Task directions =>
Please give all of the data again, character for character, and drop the pictures.

[Recorded data — start]

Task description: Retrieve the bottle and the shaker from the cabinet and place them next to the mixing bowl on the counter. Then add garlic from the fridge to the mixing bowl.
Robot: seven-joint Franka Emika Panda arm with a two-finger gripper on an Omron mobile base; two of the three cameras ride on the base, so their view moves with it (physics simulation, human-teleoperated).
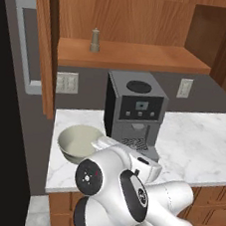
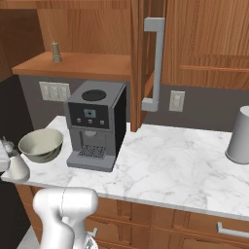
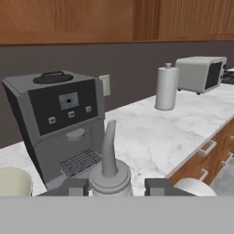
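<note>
The hand [image 3: 109, 186] is closed narrowly around the one white bottle [image 3: 109, 171], its two fingertips [image 3: 73, 186] pressed against the rounded body from either side, with the thin neck pointing up, so the bottle's long axis stands upright. From the right base view the bottle [image 2: 18, 168] sits low at the table [image 2: 165, 160] edge, just beside the single mixing bowl [image 2: 41, 144], which lies toward the coffee machine [image 2: 95, 124]. The move ahead, as I judge it, is only to set the bottle down and release. One shaker [image 1: 95, 40] stands alone on the cabinet [image 1: 134, 55] shelf, up above the bowl and well apart from the hand. One paper towel roll [image 3: 166, 87] and one toaster [image 3: 199, 73] sit farther along the table.
</note>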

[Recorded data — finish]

Exercise answer =>
Task description: Retrieve the bottle and the shaker from the cabinet and place them next to the mixing bowl on the counter. Then add garlic from the fridge to the mixing bowl.
Robot: seven-joint Franka Emika Panda arm with a two-finger gripper on an Omron mobile base; two of the three cameras ride on the base, so their view moves with it (physics simulation, human-teleoperated).
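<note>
The hand [image 3: 109, 186] is closed narrowly around the one white bottle [image 3: 109, 171], its two fingertips [image 3: 73, 186] pressed against the rounded body from either side, with the thin neck pointing up, so the bottle's long axis stands upright. From the right base view the bottle [image 2: 18, 168] sits low at the table [image 2: 165, 160] edge, just beside the single mixing bowl [image 2: 41, 144], which lies toward the coffee machine [image 2: 95, 124]. The move ahead, as I judge it, is only to set the bottle down and release. One shaker [image 1: 95, 40] stands alone on the cabinet [image 1: 134, 55] shelf, up above the bowl and well apart from the hand. One paper towel roll [image 3: 166, 87] and one toaster [image 3: 199, 73] sit farther along the table.
</note>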

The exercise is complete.